## Records for this exercise
● ● ● ●

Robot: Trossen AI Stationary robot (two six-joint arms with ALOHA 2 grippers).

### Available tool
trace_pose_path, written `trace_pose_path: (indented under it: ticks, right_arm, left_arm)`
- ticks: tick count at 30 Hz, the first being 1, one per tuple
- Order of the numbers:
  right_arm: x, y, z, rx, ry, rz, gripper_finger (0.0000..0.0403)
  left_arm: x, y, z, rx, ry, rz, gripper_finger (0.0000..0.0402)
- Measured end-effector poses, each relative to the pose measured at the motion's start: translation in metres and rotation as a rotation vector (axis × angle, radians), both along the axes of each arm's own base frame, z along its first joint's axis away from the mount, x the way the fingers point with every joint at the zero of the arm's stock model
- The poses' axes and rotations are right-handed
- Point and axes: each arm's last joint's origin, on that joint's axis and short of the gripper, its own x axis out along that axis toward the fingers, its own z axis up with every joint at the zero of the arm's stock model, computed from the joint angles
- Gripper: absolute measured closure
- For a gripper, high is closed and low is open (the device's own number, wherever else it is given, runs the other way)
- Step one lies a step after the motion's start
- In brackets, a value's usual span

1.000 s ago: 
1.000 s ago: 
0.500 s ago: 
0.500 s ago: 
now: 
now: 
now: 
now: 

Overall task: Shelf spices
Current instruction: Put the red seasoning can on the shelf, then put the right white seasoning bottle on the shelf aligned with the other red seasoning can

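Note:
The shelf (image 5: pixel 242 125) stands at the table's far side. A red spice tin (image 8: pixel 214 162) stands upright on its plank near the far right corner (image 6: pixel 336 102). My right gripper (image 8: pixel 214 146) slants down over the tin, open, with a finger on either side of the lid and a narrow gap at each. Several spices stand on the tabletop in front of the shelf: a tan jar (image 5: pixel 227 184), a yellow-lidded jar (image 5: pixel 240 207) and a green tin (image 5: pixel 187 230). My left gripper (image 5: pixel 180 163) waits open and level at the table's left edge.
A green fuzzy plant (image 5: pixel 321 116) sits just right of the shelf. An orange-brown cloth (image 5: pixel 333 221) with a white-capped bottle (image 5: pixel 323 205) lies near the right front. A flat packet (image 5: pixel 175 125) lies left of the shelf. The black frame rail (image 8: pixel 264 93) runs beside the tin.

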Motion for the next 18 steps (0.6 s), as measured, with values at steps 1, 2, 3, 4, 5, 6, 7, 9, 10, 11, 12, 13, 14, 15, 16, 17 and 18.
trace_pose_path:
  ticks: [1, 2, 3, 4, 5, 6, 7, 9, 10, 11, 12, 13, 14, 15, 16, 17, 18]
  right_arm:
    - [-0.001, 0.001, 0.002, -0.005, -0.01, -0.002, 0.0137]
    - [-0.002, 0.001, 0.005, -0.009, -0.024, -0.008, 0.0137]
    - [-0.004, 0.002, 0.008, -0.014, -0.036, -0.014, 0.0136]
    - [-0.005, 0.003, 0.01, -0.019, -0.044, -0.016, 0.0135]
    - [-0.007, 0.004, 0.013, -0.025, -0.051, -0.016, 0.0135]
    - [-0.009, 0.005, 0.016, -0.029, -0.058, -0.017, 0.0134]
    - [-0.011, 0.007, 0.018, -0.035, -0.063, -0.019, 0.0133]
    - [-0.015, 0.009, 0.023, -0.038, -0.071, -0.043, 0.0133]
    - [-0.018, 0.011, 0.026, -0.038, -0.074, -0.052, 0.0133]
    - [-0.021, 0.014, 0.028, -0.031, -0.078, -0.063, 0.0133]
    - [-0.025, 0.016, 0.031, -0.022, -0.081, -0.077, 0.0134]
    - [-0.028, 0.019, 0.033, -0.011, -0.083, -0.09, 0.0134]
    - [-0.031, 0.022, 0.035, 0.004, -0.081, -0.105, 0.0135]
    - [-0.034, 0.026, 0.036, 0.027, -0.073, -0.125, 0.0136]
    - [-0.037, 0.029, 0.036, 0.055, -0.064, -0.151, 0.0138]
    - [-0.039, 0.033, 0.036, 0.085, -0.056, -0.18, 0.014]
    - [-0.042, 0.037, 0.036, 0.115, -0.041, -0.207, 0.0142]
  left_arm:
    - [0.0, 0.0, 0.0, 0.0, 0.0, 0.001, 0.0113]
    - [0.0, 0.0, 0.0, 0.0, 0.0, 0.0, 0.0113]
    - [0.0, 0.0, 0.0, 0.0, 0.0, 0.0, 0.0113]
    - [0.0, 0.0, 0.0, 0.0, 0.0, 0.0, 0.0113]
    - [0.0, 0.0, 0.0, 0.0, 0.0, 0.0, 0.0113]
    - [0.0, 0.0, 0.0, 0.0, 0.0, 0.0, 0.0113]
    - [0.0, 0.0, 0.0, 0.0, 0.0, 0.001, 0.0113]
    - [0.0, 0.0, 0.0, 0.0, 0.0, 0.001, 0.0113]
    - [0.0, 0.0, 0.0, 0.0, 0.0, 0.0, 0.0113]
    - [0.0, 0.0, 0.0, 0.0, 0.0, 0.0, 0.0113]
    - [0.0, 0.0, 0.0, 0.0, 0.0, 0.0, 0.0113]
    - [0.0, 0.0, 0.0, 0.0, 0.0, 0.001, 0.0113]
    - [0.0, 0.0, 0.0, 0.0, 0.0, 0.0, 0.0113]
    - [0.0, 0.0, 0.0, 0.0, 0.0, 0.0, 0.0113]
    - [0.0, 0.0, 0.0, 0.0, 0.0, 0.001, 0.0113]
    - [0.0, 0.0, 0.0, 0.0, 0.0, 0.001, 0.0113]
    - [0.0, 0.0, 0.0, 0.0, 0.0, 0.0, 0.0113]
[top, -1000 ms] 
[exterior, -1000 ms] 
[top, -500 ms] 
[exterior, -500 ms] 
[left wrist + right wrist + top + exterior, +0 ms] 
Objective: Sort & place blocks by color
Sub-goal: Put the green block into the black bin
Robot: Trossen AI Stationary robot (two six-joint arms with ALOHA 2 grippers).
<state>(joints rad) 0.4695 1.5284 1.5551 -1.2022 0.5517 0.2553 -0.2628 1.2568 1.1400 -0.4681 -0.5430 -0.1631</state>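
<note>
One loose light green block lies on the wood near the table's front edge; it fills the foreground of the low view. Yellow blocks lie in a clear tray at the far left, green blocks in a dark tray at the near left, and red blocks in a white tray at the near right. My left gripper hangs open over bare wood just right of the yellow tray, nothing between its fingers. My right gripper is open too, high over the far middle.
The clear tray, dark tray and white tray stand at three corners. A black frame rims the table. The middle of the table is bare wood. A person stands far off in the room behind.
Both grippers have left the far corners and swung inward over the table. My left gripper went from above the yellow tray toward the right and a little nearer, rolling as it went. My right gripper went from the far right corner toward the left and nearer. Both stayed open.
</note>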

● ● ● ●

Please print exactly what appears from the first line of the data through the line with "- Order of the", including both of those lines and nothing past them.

## Solution to the problem
Robot: Trossen AI Stationary robot (two six-joint arms with ALOHA 2 grippers).

### Available tool
trace_pose_path, written `trace_pose_path: (indented under it: ticks, right_arm, left_arm)`
- ticks: tick count at 30 Hz, the first being 1, one per tuple
- Order of the numbers:

This exercise requires no further response.